Why does the position of an enhancer matter? Before this research, most scientists thought enhancers only boosted the transcription — the first step in protein production — of their target genes. This work suggests enhancers that are within a host gene also dampen the transcription of that gene, which means less protein is produced. Raja Jothi, Ph.D., head of the NIEHS Systems Biology Group, and his team showed that deletion of such enhancers increases the expression, or protein production, of the host gene and can alter cell fate.
For example, having less of a protein that prevents tumor growth may mean that a person is more prone to developing cancer. By contrast, deleting an enhancer from within a known cancer-causing gene could have the same result, because removing the brake activates the gene.
"We know that enhancer mutations are associated with many types of cancer," said Jothi, who is the corresponding author of the Molecular Cell article. "We need to determine whether any of the cancer cases involve activation of a cancer-causing gene due to loss of the enhancer-mediated suppression function."
Pengyi Yang, Ph.D., did much of the groundwork for this study by mining and analyzing published genomic and transcriptomic data on embryonic stem cells. Yang is a former research fellow in Jothi’s group who is now an independent researcher at the University of Sydney, Australia.
He explained that gene transcription is a highly regulated process that involves many factors, including an enzyme called RNA polymerase II (Pol II). Pol II turns DNA into messenger RNAs, which are eventually synthesized into functional proteins.
Other researchers have found that Pol II also transcribes enhancer DNA, but it was Senthilkumar Cinghu, Ph.D., a visiting fellow in Jothi’s group, and the rest of the Jothi’s team who showed that Pol II transcription of enhancers within genes, also known as intragenic enhancers, interferes with and lessens the transcription of the host gene.
"When you have an enhancer within a gene and both are being transcribed by their respective Pol IIs at the same time, you have a situation similar to two trains travelling toward each other on the same track," Cinghu said. "The trains will likely collide and go off the tracks, with neither of them making it to their destinations."
Breaking new ground
Jothi said the discovery of an unanticipated role for enhancers will break new ground in the field of transcription and alter the conventional view of enhancers as transcriptional activators. The findings have been highlighted in Nature Reviews Genetics and Nature Reviews Molecular Cell Biology. Researchers within NIEHS are also taking notice.
Paul Wade, Ph.D., Deputy Chief of the NIEHS Epigenetics and Stem Cell Biology Laboratory, was not involved in the research, but remembers when Jothi found an accumulation of Pol II in unexpected places in some genes a few years ago.

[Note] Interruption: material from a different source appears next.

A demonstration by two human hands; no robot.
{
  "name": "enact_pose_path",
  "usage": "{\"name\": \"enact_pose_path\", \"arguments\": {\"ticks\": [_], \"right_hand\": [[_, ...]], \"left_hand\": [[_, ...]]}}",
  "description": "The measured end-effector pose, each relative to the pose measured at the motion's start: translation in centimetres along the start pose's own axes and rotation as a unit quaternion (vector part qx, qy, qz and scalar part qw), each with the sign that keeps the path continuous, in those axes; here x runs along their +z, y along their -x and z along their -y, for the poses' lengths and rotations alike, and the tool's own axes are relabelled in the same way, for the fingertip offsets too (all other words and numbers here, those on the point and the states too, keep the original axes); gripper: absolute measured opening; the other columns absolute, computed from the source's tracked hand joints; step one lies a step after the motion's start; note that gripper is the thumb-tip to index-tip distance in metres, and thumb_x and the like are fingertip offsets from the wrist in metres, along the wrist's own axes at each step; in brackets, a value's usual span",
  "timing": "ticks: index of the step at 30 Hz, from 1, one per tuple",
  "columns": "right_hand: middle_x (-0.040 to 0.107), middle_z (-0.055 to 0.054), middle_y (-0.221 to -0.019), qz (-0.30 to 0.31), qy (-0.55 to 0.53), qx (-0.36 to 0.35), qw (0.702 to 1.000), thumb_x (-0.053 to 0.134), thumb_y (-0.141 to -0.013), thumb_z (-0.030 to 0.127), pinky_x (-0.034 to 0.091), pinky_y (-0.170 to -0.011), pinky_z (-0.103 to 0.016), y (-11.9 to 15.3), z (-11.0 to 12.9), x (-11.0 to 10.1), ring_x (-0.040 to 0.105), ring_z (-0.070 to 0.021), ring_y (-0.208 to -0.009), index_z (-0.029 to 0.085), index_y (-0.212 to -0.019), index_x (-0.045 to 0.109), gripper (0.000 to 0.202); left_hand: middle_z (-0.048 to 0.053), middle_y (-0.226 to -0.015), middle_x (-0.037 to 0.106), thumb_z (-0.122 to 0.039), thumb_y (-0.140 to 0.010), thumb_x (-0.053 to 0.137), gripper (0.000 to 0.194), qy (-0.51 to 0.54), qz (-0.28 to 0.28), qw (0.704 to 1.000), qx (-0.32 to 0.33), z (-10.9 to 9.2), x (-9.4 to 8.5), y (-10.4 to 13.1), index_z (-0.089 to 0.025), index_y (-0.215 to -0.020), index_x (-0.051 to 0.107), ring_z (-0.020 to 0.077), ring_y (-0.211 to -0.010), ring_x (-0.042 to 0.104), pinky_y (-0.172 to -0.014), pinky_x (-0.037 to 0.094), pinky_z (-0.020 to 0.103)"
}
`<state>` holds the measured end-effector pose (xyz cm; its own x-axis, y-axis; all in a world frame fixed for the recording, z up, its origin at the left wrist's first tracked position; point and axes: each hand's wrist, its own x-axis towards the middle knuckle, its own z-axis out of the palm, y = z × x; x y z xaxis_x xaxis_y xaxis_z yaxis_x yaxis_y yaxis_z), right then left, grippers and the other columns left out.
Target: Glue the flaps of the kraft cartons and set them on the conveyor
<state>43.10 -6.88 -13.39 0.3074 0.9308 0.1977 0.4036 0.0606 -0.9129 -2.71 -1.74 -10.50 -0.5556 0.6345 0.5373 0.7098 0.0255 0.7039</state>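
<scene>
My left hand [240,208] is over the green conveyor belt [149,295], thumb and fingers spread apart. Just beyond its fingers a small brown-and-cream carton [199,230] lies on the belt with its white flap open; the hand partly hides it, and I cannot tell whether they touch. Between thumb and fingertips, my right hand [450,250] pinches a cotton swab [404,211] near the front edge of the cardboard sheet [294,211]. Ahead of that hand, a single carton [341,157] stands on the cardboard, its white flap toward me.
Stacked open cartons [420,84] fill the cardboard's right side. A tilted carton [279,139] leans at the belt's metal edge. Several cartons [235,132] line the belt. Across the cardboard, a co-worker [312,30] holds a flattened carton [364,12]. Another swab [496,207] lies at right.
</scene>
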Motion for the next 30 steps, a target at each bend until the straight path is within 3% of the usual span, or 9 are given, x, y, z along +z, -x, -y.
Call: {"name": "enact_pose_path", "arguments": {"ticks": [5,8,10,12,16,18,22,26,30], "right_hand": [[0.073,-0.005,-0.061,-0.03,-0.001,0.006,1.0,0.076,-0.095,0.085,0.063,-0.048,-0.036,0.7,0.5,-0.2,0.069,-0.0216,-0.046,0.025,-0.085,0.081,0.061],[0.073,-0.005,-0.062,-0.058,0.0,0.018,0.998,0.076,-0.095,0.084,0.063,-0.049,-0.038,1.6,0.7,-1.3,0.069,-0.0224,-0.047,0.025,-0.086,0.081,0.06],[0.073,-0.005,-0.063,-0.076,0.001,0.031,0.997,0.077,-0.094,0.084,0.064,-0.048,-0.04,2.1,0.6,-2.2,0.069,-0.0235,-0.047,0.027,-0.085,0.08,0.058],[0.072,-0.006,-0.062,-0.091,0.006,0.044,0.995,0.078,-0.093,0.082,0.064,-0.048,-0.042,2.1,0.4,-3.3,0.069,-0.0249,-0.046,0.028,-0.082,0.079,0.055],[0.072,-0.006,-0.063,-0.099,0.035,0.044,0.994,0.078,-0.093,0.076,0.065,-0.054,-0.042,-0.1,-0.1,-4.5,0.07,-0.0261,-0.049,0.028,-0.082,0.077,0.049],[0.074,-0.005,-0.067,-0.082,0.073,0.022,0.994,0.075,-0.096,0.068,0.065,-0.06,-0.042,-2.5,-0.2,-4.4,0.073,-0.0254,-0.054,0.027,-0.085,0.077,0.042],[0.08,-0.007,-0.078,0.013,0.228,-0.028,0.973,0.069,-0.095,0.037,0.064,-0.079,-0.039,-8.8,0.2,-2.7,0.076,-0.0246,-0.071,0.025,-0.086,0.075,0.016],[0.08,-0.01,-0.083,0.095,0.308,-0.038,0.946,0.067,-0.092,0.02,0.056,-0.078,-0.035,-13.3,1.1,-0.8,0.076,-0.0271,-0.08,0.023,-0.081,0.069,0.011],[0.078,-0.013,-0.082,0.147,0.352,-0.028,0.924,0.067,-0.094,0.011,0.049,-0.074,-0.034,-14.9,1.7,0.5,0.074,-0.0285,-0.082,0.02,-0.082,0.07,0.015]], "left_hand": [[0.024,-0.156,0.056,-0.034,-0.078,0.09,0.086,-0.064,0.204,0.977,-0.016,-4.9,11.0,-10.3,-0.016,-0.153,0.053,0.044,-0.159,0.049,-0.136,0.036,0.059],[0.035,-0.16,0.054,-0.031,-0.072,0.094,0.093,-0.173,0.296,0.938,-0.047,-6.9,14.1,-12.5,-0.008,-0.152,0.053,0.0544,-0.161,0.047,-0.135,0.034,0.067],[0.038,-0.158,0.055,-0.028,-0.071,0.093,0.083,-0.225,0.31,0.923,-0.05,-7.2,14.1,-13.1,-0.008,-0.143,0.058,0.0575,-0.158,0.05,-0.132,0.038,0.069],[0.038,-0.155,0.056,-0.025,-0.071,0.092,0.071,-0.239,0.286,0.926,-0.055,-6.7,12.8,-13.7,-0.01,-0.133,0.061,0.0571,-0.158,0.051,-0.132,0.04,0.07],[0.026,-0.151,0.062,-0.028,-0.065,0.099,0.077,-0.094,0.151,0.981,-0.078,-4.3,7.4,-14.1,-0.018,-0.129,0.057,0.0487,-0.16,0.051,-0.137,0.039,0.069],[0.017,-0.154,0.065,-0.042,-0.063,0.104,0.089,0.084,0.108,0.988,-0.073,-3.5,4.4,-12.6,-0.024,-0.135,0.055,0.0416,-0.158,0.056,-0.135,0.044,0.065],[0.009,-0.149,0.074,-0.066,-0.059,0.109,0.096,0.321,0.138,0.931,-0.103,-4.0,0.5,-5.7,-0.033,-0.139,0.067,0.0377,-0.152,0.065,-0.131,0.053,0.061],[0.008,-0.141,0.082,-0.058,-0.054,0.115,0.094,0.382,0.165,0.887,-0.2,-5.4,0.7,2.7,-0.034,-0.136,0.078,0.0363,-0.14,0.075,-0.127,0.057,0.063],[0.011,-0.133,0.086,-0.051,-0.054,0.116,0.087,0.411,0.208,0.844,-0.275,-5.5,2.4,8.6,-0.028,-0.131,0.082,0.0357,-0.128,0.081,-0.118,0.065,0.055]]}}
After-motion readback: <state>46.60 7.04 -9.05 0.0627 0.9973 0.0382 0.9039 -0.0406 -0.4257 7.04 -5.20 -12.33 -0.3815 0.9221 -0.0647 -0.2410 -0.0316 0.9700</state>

"Raja observed that enhancers located within genes set up a collision between polymerases, and that this collision regulates expression of a gene in a novel way," Wade said. "His attention to a peculiar detail in published data, something that the rest of the field ignored, has led to this really nice finding."
Citation: Cinghu S, Yang P, Kosak JP, Conway AE, Kumar D, Oldfield AJ, Adelman K, Jothi R. 2017. Intragenic enhancers attenuate host gene expression. Mol Cell 68(1):104−117.e6.
Wrighton KH. 2017. Transcription: intragenic enhancers dampen gene expression. Nat Rev Genet; doi:10.1038/nrg.2017.90 [Online 24 Oct. 2017].
Wrighton KH. 2017. Transcription: intragenic enhancers dampen gene expression. Nat Rev Mol Cell Biol; doi:10.1038/nrm.2017.111 [Online 25 Oct. 2017].